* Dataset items
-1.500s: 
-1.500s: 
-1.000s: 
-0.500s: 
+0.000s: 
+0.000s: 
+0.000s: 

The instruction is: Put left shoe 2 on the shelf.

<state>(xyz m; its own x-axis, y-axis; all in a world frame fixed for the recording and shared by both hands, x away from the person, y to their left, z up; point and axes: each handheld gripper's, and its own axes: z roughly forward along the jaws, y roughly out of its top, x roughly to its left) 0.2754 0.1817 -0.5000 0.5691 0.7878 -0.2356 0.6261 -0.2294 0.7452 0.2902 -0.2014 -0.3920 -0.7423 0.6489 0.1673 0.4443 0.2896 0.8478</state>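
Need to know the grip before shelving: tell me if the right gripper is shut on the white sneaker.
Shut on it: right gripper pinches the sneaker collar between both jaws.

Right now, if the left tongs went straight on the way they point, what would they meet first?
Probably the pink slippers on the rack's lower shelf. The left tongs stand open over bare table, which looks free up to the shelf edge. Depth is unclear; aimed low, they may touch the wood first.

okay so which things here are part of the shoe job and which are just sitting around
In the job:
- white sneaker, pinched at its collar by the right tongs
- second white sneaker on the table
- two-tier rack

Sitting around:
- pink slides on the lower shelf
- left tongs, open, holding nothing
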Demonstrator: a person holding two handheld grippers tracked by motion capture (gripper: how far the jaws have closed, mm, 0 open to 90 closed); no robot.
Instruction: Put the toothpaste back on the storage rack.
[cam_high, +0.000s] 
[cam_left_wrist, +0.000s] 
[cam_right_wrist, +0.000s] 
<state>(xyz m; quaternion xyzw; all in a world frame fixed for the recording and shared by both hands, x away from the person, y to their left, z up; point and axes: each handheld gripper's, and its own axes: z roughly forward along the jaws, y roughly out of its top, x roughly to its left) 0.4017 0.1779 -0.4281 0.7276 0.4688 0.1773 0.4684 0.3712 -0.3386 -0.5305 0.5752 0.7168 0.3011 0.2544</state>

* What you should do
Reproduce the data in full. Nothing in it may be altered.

* Solved problem
-1.500s: 
-1.500s: 
-1.000s: 
-0.500s: 
+0.000s: 
+0.000s: 
+0.000s: 

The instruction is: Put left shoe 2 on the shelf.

<state>(xyz m; its own x-axis, y-axis; all in a world frame fixed for the recording and shared by both hands, x away from the person, y to their left, z up; point and axes: each handheld gripper's, and its own axes: z roughly forward along the jaws, y roughly out of its top, x roughly to its left) 0.2754 0.1817 -0.5000 0.5691 0.7878 -0.2356 0.6261 -0.2294 0.7452 0.2902 -0.2014 -0.3920 -0.7423 0.6489 0.1673 0.4443 0.2896 0.8478</state>
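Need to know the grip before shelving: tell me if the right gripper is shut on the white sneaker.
Shut on it: right gripper pinches the sneaker collar between both jaws.

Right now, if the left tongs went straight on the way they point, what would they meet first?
Probably the pink slippers on the rack's lower shelf. The left tongs stand open over bare table, which looks free up to the shelf edge. Depth is unclear; aimed low, they may touch the wood first.

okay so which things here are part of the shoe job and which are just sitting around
In the job:
- white sneaker, pinched at its collar by the right tongs
- second white sneaker on the table
- two-tier rack

Sitting around:
- pink slides on the lower shelf
- left tongs, open, holding nothing
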Demonstrator: a person holding two handheld grippers tracked by motion capture (gripper: how far the jaws have closed, mm, 0 open to 90 closed); no robot.
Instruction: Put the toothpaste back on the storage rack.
[cam_high, +0.000s] 
[cam_left_wrist, +0.000s] 
[cam_right_wrist, +0.000s] 
<state>(xyz m; quaternion xyzw; all in a world frame fixed for the recording and shared by both hands, x away from the person, y to their left, z up; point and axes: each handheld gripper's, and its own axes: z roughly forward along the jaws, y roughly out of its top, x roughly to its left) 0.4017 0.1779 -0.4281 0.7276 0.4688 0.1773 0.4684 0.3712 -0.3386 -0.5305 0.5752 0.7168 0.3011 0.2544</state>

Nothing remains to be added to the response.